> **What needs to be done**: Repeat exactly, and nothing more, the lines from the one that includes "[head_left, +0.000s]" through the final line of the entries; skip the pictures.

> **Task input**:

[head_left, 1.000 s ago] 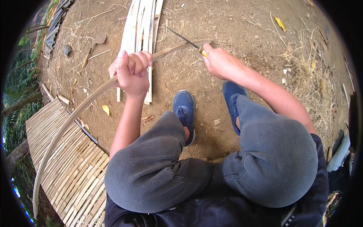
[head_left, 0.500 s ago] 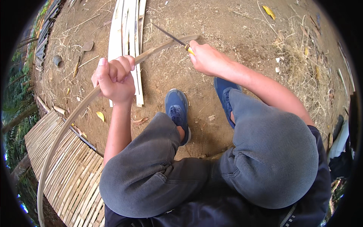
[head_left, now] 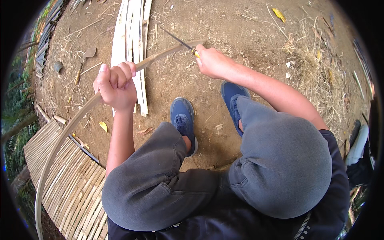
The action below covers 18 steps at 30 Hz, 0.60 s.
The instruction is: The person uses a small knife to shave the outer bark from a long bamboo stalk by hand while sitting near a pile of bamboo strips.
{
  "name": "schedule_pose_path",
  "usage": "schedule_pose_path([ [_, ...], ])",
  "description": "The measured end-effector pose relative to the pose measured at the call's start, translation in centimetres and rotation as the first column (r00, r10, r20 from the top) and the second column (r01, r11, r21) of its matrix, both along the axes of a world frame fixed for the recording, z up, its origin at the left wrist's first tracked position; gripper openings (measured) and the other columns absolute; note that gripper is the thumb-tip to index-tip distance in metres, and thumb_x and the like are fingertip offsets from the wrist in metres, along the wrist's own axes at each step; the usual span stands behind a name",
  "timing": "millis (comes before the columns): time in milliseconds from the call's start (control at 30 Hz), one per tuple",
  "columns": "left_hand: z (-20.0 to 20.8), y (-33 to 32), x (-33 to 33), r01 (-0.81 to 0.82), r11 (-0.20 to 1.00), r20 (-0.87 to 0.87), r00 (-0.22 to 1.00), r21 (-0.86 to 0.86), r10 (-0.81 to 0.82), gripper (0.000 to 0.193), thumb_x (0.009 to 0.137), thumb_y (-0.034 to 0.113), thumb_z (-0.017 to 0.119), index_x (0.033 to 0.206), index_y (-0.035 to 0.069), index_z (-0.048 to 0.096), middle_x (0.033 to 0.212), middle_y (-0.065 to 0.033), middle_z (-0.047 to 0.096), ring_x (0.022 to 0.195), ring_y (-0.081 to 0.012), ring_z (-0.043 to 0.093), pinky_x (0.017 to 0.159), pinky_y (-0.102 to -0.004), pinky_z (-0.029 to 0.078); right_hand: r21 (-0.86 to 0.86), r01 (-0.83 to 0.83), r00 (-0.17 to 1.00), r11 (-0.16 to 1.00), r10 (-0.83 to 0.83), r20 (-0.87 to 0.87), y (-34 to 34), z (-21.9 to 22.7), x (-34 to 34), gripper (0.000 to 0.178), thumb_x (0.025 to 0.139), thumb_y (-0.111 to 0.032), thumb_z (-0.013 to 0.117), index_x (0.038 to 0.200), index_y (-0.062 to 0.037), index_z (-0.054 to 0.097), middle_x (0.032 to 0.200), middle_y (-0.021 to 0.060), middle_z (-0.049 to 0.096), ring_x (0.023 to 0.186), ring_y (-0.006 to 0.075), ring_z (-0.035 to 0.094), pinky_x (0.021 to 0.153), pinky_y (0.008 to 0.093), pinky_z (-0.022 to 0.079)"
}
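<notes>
A long pale strip that looks like split bamboo (head_left: 64,134) runs from the lower left up past my fist to the upper middle. My left hand (head_left: 118,86) is closed round it, thumb up, toward its far end. In my right hand (head_left: 214,62) is a knife (head_left: 176,39) with a yellow handle, gripped in closed fingers. Its thin dark blade points up and left, crossing the strip near the far tip. Whether the edge bites into the strip, I cannot tell.
Several split strips (head_left: 130,44) lie on the dirt beyond my left hand. A slatted bamboo mat (head_left: 66,176) is at lower left. A small trowel-like tool (head_left: 89,53) and a cup-like object (head_left: 59,67) rest at far left. Shavings (head_left: 316,76) litter the right. My shoes (head_left: 183,116) stand below.
The whole view has shifted slightly, so things sit a little farther left. Both hands keep their grips, and the knife stays across the strip near its far end.
</notes>
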<state>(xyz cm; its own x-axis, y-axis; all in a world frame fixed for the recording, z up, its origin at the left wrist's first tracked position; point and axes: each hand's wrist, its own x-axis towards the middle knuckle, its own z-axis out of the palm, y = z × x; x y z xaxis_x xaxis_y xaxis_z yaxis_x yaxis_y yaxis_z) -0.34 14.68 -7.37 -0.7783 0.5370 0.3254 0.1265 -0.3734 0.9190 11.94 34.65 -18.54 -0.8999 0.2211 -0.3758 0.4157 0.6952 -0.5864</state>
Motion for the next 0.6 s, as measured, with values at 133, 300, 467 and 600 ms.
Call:
schedule_pose_path([
  [133, 0.0, 0.5, 0.3, -0.006, 1.000, 0.014, 1.000, 0.005, 0.006, 0.045, 0.098, 0.018, 0.034, 0.054, 0.016, 0.021, 0.045, 0.0012, 0.020, 0.045, -0.0127, 0.021, 0.056, -0.0346, 0.036, -0.035, 0.108, 0.969, 0.994, -0.098, 0.227, 3.0, -5.6, 0.9, 0.030, 0.093, -0.006, 0.044, 0.120, 0.0084, 0.046, 0.093, 0.0265, 0.066, 0.083, 0.0340, 0.068, 0.065, 0.0426, 0.055],
  [300, 0.6, 0.3, 0.7, -0.034, 0.999, -0.011, 0.999, -0.021, 0.034, 0.046, 0.097, 0.018, 0.034, 0.053, 0.017, 0.022, 0.045, 0.0017, 0.019, 0.045, -0.0128, 0.021, 0.056, -0.0351, 0.037, -0.117, 0.075, 0.990, 0.990, -0.060, 0.126, -0.1, -1.0, 0.9, 0.034, 0.090, -0.001, 0.048, 0.123, 0.0076, 0.047, 0.099, 0.0259, 0.066, 0.084, 0.0315, 0.069, 0.067, 0.0433, 0.056],
  [467, 0.0, 0.5, -0.1, 0.026, 0.999, 0.013, 1.000, 0.020, -0.027, 0.046, 0.097, 0.019, 0.035, 0.054, 0.017, 0.022, 0.045, 0.0019, 0.019, 0.045, -0.0125, 0.022, 0.056, -0.0345, 0.036, -0.028, 0.043, 0.990, 0.999, -0.039, 0.134, 3.4, -4.3, -0.7, 0.028, 0.094, -0.010, 0.047, 0.117, 0.0057, 0.047, 0.092, 0.0269, 0.066, 0.086, 0.0376, 0.068, 0.073, 0.0483, 0.054],
  [600, -0.4, -0.6, 0.3, -0.008, 1.000, 0.040, 0.999, 0.008, 0.008, 0.045, 0.097, 0.019, 0.035, 0.054, 0.017, 0.021, 0.045, 0.0017, 0.019, 0.044, -0.0124, 0.022, 0.056, -0.0341, 0.036, -0.069, 0.004, 0.985, 0.998, 0.008, 0.171, 1.8, -0.9, -0.9, 0.031, 0.090, -0.004, 0.050, 0.119, 0.0076, 0.048, 0.098, 0.0237, 0.066, 0.092, 0.0304, 0.068, 0.075, 0.0413, 0.057],
])
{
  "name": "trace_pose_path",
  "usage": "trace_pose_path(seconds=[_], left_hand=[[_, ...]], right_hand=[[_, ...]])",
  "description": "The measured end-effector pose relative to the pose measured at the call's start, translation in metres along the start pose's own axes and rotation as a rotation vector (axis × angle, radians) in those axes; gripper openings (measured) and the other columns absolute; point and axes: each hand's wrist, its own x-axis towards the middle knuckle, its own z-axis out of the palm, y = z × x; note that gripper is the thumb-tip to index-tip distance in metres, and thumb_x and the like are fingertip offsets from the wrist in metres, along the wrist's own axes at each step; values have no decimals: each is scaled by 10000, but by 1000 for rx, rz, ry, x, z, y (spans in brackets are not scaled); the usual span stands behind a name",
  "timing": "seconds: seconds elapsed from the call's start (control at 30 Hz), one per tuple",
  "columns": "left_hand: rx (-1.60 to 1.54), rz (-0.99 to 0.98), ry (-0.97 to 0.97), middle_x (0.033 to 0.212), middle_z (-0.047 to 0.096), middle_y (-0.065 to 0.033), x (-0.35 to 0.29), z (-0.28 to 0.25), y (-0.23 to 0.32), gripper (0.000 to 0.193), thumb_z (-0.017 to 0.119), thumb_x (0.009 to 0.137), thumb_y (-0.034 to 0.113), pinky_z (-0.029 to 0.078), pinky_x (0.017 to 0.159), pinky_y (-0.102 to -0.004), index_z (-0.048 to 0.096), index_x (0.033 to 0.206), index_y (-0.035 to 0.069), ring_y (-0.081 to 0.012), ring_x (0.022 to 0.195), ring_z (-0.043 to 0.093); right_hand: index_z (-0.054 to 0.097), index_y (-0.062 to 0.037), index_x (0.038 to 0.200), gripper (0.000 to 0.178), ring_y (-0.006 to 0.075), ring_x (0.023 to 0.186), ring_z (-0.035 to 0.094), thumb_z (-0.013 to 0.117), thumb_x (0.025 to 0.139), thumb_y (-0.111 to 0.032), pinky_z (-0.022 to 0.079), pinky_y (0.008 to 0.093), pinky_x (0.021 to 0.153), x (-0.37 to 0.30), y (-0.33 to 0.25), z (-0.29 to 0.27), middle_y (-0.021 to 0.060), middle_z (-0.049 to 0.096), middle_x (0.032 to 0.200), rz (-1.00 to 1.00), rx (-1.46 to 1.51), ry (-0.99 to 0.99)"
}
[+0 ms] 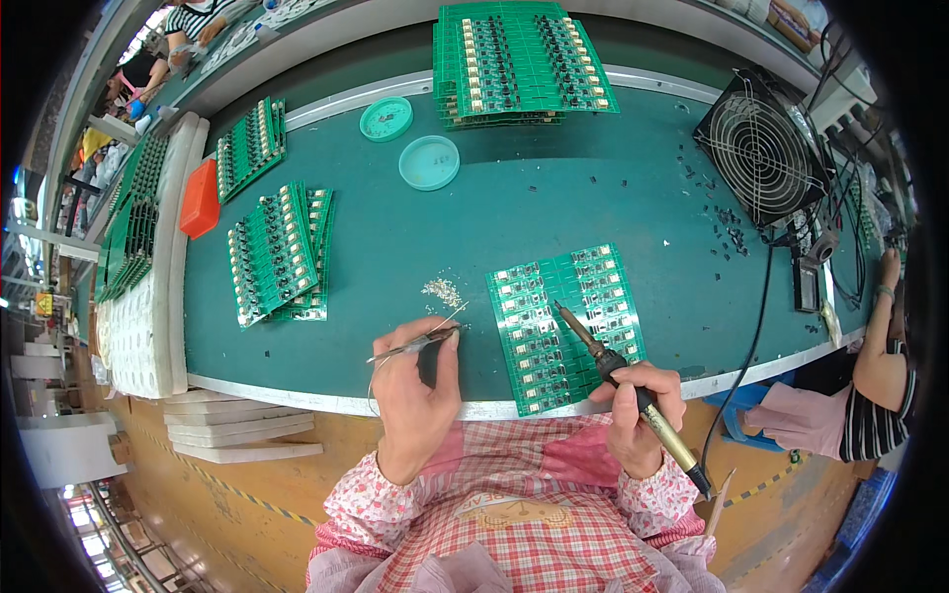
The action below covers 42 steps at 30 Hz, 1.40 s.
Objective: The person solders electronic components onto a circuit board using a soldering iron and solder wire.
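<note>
My right hand [643, 400] is closed around a soldering iron [672, 443] with a gold-coloured handle. Its tip meets or hovers just over the middle of a green circuit board panel [529, 341] near the table's front edge; contact cannot be made out. Rows of white connectors and small black parts cover that panel. Left of it, my left hand [415, 395] pinches metal tweezers [413, 346], and a thin wire, apparently solder, runs through the same hand. Just beyond the tweezers lies a small heap of tiny pale parts [443, 292].
Stacked panels [282, 252] lie left, more on a raised stack [524, 59] at the back. Two round green dishes [429, 163], a red box [200, 199], a black fan [761, 148] and scattered black parts [730, 229] surround the work. The iron's cord [756, 331] crosses the right edge. Another person's arm [878, 336] shows right.
</note>
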Motion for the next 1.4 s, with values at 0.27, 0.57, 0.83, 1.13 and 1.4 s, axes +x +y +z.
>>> trace_pose_path(seconds=[0.27, 0.57, 0.83, 1.13, 1.4], left_hand=[[43, 45, -15, 1000, 705, -83, 2, 1, -1, 129, 698, 851, -14, 467, 829, -364, 698, 973, 29, -281, 885, 631], [52, 78, -5, 1011, 715, -74, 2, 4, -3, 188, 722, 812, -27, 445, 836, -364, 692, 988, 31, -285, 879, 630], [74, 101, -8, 1005, 716, -70, 2, 3, -4, 181, 721, 815, -21, 426, 838, -362, 691, 986, 31, -284, 864, 633], [85, 91, 6, 991, 717, -54, 2, 4, -3, 167, 728, 819, -10, 416, 836, -359, 694, 974, 41, -267, 836, 636], [84, 107, -21, 993, 701, -86, 2, 1, 3, 128, 687, 872, -10, 484, 820, -358, 691, 991, 39, -269, 901, 625]], right_hand=[[574, -51, 1046, 158, 177, 614, 674, 654, 912, -73, 512, 309, 614, 1, -1, -1, 59, 708, 665, 7, 0, -4], [569, -55, 1049, 163, 172, 607, 665, 653, 911, -73, 508, 309, 601, 0, 0, -1, 51, 707, 659, 4, -10, -5], [567, -57, 1047, 163, 172, 601, 665, 652, 908, -66, 508, 310, 592, 2, -1, -1, 51, 708, 663, -23, -21, -11], [564, -60, 1051, 167, 175, 598, 666, 651, 909, -68, 512, 311, 590, 0, 0, -1, 49, 707, 664, 18, 10, -5], [571, -61, 1050, 160, 173, 615, 679, 654, 916, -84, 520, 305, 597, 0, -2, -1, 45, 710, 669, 28, 31, 8]])
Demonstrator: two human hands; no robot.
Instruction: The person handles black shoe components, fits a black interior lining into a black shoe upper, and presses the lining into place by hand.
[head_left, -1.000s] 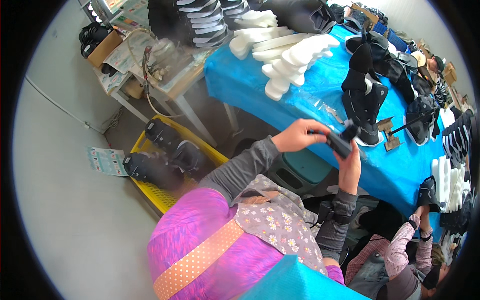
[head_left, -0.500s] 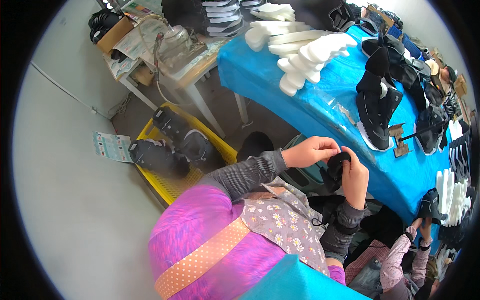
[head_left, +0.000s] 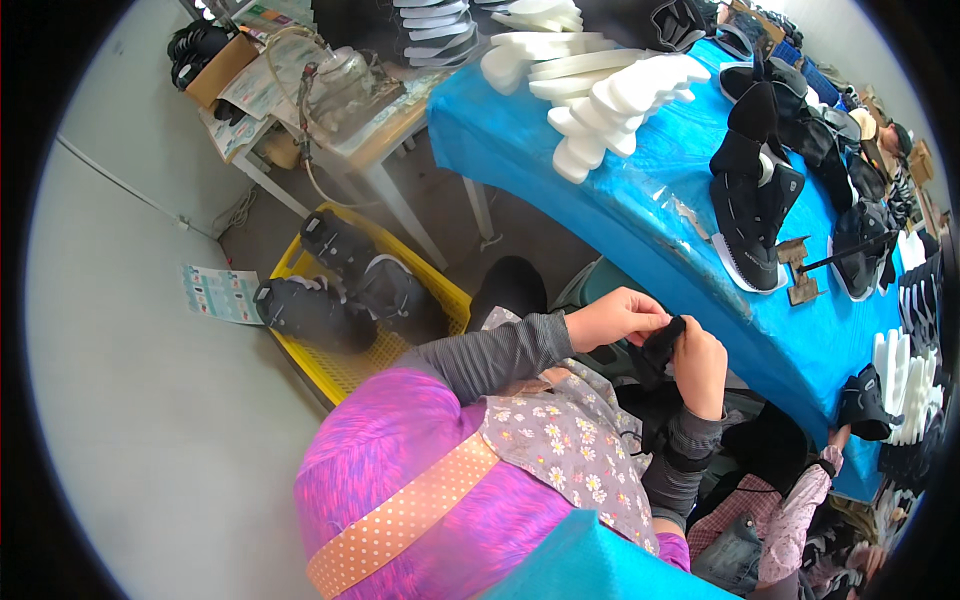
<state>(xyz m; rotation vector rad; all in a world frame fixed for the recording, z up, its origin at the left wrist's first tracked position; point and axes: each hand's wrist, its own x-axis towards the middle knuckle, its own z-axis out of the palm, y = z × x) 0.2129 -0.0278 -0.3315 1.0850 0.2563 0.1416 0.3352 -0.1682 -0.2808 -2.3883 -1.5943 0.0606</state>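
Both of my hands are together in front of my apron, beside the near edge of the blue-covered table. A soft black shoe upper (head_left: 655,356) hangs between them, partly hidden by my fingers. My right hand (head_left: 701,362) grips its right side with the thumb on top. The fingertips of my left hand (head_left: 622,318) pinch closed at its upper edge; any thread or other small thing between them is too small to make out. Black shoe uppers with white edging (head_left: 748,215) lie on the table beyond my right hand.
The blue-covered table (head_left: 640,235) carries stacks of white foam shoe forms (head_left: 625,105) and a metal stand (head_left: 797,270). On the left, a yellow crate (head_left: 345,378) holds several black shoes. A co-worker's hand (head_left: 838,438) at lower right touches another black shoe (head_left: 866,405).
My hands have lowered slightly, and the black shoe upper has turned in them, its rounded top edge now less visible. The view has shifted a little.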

> **Output for this exercise**:
[head_left, +0.000s] 
<state>(xyz m; rotation vector rad; all in a world frame fixed for the recording, z up, its origin at the left wrist's first tracked position; point and axes: each hand's wrist, its own x-axis towards the middle knuckle, its own z-axis out of the palm, y = z × x) 0.2129 -0.0278 -0.3315 1.0850 0.2563 0.1416 0.3352 -0.1682 -0.2808 -2.3883 -1.5943 0.0606</state>
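Both of my hands are together in front of my apron, beside the near edge of the blue-covered table. A soft black shoe upper (head_left: 655,356) hangs between them, partly hidden by my fingers. My right hand (head_left: 701,362) grips its right side with the thumb on top. The fingertips of my left hand (head_left: 622,318) pinch closed at its upper edge; any thread or other small thing between them is too small to make out. Black shoe uppers with white edging (head_left: 748,215) lie on the table beyond my right hand.
The blue-covered table (head_left: 640,235) carries stacks of white foam shoe forms (head_left: 625,105) and a metal stand (head_left: 797,270). On the left, a yellow crate (head_left: 345,378) holds several black shoes. A co-worker's hand (head_left: 838,438) at lower right touches another black shoe (head_left: 866,405).
My hands have lowered slightly, and the black shoe upper has turned in them, its rounded top edge now less visible. The view has shifted a little.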

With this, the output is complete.